Chapter Ten #2

Sam watched Alex step around the place her mother had always sat in, running a hand across the back of her mom’s chair. Her eyes welled up at the thoughtfulness of the gesture. She felt a lump form in her throat as she thought about all Alex had done for her since she’d returned.

“I don’t know how to thank you,” she finally said, coming over and sitting at the table. She gestured around the room. “The paint. Feeding me on multiple occasions. Being here now. Just everything…” Her voice trailed off, and she lifted her shoulders in a slight shrug.

“You don’t have to thank me.” Alex’s face had softened from watchful and wary to something more tender.
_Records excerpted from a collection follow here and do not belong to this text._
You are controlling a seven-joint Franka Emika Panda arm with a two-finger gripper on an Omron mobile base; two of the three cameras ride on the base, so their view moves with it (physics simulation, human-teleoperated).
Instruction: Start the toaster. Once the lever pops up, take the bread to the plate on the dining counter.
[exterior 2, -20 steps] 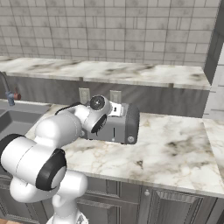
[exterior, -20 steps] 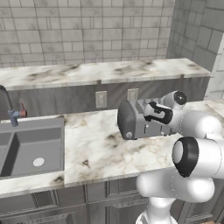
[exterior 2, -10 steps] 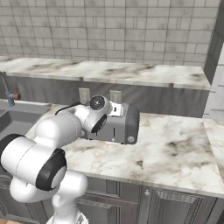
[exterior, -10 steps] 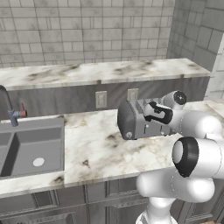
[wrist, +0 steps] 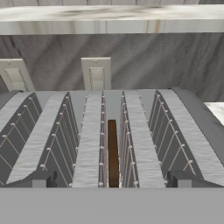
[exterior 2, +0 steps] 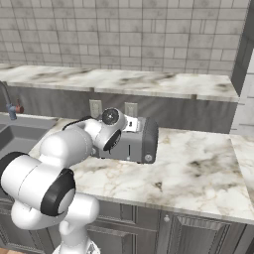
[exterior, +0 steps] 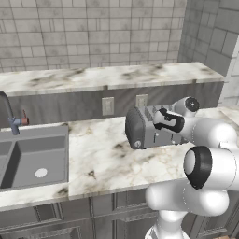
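No legible text, label, brand, number or sign anywhere: none on the boxy grey brushed-metal toaster (exterior: 145,129), nor on the two pale wall outlet plates (wrist: 96,73) just behind that toaster.

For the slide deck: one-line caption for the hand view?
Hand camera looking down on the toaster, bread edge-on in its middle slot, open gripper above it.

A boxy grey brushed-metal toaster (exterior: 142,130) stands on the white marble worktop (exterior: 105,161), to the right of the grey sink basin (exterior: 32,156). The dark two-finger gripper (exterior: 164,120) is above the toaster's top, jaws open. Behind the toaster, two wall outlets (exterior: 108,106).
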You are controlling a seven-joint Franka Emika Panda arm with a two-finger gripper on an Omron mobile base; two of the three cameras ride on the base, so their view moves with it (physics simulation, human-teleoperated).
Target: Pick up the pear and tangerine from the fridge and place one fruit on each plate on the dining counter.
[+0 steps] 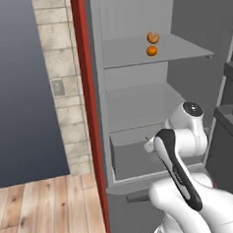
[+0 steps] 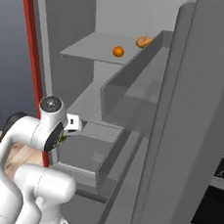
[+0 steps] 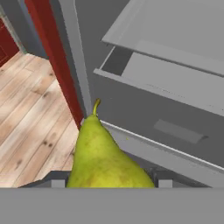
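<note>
gripper (image 3: pixel 107 181) closed round the pear (image 3: pixel 105 155), stem pointing away from the hand, held low before the fridge (image 1: pixel 139 136) drawer, probably for carrying to a plate; tangerine (image 1: pixel 152 51) sits on the upper shelf beside a crescent pastry (image 1: pixel 153 37), likely the second trip

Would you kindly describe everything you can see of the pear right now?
The pear is yellow-green with faint brownish speckles, smooth-skinned, with a broad body narrowing to a neck and a short curved stem on top. In the hand view it stands stem-up between the gripper's two dark fingertips, which press on its lower sides, so it is held off any shelf. It hangs in front of the fridge's grey drawer, near the red side panel. Its bottom is hidden.
</note>
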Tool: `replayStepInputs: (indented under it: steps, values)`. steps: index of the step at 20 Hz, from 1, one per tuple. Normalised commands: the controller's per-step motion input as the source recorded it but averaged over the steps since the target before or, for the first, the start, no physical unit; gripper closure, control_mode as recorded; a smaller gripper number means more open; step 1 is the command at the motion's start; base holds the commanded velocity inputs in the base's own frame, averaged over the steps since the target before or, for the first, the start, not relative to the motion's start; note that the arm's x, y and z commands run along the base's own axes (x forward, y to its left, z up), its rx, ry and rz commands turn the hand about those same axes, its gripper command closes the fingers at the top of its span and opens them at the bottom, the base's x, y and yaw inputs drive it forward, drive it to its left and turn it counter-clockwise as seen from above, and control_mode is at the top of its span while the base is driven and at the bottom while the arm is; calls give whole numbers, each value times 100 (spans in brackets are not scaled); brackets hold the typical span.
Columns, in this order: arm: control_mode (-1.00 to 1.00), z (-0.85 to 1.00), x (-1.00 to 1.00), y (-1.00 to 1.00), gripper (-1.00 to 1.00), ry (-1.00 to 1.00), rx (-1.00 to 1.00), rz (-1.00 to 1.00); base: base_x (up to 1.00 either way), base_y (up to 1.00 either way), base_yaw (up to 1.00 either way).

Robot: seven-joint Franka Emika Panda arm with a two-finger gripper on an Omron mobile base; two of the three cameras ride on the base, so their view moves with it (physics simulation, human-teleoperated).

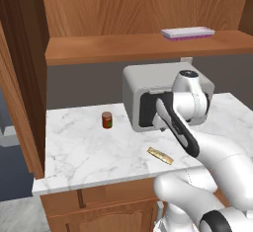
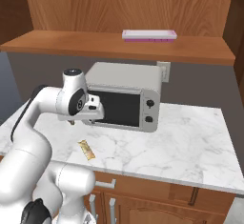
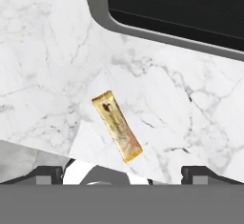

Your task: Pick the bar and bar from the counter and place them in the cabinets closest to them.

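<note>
The tan-golden bar [image 3: 117, 126] lay flat on the marble desk [image 3: 43, 66] near its front edge, directly below the empty, spread fingers [image 3: 47, 173], its long axis running diagonally across the line between them.

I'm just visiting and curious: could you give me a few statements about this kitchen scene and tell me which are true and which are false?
1. The tan-golden bar lies flat on the marble counter. True.
2. The gripper is holding the bar. False: the bar lies free on the counter beyond the fingertips.
3. A flat white and pink package sits on the wooden shelf. True.
4. The small red jar stands on top of the toaster oven. False: it stands on the counter beside it.
</note>
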Motion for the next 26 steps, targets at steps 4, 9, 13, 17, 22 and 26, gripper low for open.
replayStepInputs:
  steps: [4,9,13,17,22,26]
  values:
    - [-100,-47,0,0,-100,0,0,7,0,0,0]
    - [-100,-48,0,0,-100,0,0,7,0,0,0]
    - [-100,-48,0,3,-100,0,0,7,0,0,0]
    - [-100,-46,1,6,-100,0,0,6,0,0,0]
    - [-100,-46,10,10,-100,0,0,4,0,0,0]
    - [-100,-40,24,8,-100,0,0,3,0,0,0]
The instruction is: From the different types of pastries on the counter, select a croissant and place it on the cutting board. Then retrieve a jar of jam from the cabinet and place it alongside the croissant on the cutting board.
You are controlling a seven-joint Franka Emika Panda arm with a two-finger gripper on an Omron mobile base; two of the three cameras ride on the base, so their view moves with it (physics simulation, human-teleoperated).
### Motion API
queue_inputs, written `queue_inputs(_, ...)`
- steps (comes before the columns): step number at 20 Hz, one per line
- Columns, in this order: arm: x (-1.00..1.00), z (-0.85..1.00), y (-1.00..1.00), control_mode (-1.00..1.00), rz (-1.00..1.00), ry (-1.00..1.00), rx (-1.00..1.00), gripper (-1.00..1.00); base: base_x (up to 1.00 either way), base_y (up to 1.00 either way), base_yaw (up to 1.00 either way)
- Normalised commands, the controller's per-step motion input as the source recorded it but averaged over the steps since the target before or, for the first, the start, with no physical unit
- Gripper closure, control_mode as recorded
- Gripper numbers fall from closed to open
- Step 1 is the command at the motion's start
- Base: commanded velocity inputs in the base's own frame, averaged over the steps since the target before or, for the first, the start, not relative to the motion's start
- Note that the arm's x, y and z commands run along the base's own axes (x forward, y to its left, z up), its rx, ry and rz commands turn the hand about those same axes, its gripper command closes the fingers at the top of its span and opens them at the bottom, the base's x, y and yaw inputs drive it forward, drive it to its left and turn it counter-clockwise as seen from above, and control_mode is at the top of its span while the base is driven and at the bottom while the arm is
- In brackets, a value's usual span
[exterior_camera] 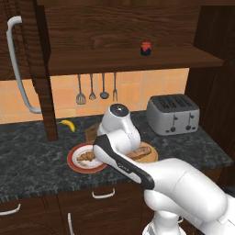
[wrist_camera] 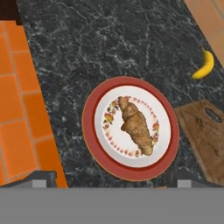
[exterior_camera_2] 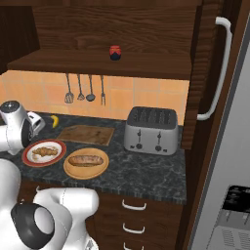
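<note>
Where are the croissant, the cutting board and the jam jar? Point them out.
croissant (wrist_camera: 135, 125), hand view, middle of the pastry on the red-rimmed plate.
cutting board (exterior_camera_2: 87, 134), right base view, bare centre of the board.
jam jar (exterior_camera: 145, 48), left base view, the jar's body on the shelf.

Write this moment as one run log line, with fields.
phase: approach | pincer: above croissant, state unclear | croissant: on red-rimmed plate | cutting board: bare | jar of jam: on cabinet shelf
</note>
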Motion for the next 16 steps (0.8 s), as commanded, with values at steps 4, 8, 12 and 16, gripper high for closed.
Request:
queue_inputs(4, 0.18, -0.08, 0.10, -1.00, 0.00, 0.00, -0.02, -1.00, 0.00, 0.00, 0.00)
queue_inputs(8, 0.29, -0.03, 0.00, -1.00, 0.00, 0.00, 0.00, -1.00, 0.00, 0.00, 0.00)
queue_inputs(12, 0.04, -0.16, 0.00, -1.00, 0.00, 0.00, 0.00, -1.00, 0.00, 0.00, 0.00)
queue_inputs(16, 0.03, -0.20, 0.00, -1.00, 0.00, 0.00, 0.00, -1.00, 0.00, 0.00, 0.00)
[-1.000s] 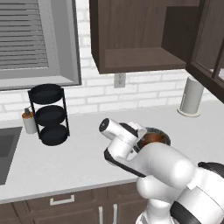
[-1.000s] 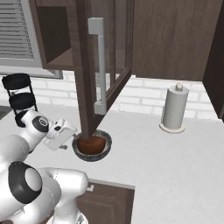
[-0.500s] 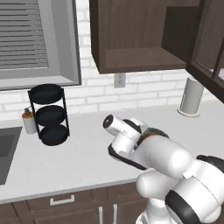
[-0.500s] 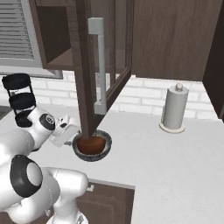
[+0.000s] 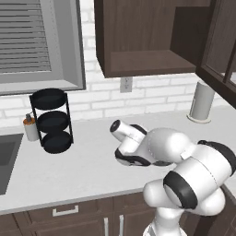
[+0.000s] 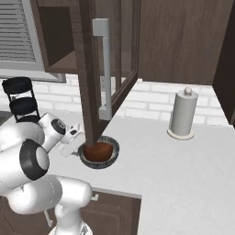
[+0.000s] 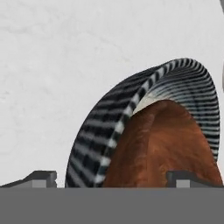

She looked down at her hands, folded in front of her on the table. “That’s not why I’m here.”

“Then why are you here?” Sam asked quietly.

Her eyes were on Alex’s, and she held them.

Sam watched the play of emotions across Alex’s face—sadness, hesitation, and something else—before she quickly regained her composure.

Of course the oven timer interrupted the moment by choosing that very moment to go off.

Sam held her gaze a beat or two longer before getting up and heading into the kitchen.

“Saved by the bell,” Alex murmured. Her voice was so faint that Sam wasn’t sure if she heard it correctly or not. After a moment, Sam heard Alex push back her chair and follow her into the kitchen.

The food was ready, and they moved around each other easily and quietly in the kitchen.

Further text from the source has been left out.